The recommendations were rejected by the McGowan, Labor led state government minutes after the report was publicly released, stating, "We are not going to soften our approach to illicit drug use".

In 2019 an inquest was held in relation to the deaths of six young people, aged 18 to 23, at music festivals in NSW between 2017 and 2019, hearing evidence from a number of health and law enforcement professionals amongst other experts. On the 8 November 2019 NSW deputy state coroner Harriet Grahame released findings from the inquest. In her report Grahame made a number of recommendations including for the introduction of pill testing at music festivals, for the government to pay to establish a permanent drug-checking facility outside the festival context, decriminalisation of drugs and the abolishment of sniffer dogs at music festivals. Grahame stated "Drug checking is simply an evidence-based harm reduction strategy". New South Wales premier, Gladys Berejiklian dismissed the recommendation to introduce pill testing at music festivals in the state, before the official release of the findings.

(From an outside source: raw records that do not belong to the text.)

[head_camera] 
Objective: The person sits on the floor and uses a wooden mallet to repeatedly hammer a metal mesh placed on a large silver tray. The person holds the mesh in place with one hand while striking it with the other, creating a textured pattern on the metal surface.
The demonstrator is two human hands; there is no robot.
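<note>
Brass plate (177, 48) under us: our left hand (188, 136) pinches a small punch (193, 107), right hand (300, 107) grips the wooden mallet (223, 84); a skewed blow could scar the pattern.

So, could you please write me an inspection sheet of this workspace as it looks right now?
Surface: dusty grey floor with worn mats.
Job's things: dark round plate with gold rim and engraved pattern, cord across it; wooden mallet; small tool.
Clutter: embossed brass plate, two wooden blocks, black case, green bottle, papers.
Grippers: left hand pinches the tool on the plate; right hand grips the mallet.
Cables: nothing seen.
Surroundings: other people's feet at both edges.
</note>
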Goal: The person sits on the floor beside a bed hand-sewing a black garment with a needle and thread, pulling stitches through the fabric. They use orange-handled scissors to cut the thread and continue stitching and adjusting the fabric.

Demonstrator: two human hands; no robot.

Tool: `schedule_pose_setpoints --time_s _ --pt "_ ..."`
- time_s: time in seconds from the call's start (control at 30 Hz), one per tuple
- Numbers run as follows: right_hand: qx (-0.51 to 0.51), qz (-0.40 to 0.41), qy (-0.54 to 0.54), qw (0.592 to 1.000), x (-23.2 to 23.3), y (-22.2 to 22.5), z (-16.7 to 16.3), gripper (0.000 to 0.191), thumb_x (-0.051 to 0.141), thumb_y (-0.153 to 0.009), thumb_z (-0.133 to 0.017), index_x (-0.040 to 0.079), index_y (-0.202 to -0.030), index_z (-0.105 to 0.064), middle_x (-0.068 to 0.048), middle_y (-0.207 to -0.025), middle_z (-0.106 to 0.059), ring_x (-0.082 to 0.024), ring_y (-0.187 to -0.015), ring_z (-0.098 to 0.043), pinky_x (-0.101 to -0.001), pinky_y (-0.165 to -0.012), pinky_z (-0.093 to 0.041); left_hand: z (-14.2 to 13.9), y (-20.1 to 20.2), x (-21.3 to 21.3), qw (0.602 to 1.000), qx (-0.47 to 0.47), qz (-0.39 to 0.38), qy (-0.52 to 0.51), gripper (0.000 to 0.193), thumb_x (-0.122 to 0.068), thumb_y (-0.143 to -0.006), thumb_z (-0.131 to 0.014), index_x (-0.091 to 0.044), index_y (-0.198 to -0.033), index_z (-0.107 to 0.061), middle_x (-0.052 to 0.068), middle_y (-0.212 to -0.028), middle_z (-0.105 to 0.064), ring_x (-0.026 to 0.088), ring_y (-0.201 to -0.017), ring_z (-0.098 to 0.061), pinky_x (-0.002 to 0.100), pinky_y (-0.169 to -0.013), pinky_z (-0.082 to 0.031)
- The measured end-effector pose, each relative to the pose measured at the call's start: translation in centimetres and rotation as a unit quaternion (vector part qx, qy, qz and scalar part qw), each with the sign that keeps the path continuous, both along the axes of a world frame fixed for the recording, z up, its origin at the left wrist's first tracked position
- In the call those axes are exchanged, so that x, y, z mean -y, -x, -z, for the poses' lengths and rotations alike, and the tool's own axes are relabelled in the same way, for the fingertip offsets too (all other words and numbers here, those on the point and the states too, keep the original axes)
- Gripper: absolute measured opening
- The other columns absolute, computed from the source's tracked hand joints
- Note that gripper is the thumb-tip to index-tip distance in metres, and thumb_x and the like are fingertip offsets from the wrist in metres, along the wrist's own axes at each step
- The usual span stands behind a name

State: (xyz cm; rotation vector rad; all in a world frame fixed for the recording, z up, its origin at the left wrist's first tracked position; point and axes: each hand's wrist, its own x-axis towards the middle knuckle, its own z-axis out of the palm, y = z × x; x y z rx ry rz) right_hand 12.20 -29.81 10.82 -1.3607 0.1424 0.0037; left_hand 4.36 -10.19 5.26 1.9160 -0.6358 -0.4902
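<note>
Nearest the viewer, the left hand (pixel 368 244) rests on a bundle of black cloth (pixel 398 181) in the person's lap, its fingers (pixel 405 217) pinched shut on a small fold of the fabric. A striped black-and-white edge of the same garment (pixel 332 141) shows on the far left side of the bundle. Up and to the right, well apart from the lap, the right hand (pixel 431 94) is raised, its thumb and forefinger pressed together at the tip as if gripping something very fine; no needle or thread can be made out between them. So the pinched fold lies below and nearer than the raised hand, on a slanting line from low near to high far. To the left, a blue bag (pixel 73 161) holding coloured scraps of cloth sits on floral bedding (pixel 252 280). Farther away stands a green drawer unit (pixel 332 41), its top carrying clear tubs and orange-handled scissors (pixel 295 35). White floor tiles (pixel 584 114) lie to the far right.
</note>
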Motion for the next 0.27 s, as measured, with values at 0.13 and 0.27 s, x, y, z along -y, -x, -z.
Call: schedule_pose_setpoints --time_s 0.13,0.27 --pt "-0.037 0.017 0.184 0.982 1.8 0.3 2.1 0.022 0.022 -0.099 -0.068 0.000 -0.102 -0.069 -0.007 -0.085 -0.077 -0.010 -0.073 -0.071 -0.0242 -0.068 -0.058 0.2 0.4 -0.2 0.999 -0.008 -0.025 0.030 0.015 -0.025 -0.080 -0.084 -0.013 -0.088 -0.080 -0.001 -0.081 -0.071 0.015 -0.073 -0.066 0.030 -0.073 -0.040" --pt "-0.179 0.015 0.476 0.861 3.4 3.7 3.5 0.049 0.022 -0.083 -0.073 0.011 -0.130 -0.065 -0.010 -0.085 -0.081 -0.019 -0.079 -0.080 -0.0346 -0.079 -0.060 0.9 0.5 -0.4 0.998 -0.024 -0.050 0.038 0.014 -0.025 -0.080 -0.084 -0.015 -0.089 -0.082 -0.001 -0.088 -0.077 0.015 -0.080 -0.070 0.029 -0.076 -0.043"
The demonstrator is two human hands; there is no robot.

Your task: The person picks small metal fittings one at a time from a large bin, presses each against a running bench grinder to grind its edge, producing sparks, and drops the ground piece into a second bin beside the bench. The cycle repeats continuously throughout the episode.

In 2019 the Queensland government instructed the Queensland Productivity Commission to conduct an enquiry into imprisonment and recidivism in QLD, the final report was sent to the Queensland Government on 1 August 2019 and publicly released on 31 January 2020. The commission found that "After many decades of operation, illicit drugs policy has failed to curb supply or use. The policy costs around $500 million per year to administer and is a key contributor to rising imprisonment rates (32 per cent since 2012). It also results in significant unintended harms, by incentivising the introduction of more harmful drugs and supporting a large criminal market". Evidence suggests moving away from a criminal approach will reduce harm and is unlikely to increase drug use". The committee made a number of recommendations including that the Queensland government enact a staged reform to legalise cannabis, as well as for the decriminalisation of other drugs. The QPC said the system had also fuelled an illegal market, particularly for methamphetamine. Although the Palaszczuk Queensland Labor Party led state government rejected the recommendations of its own commission stating they "have no plans to alter any drug laws".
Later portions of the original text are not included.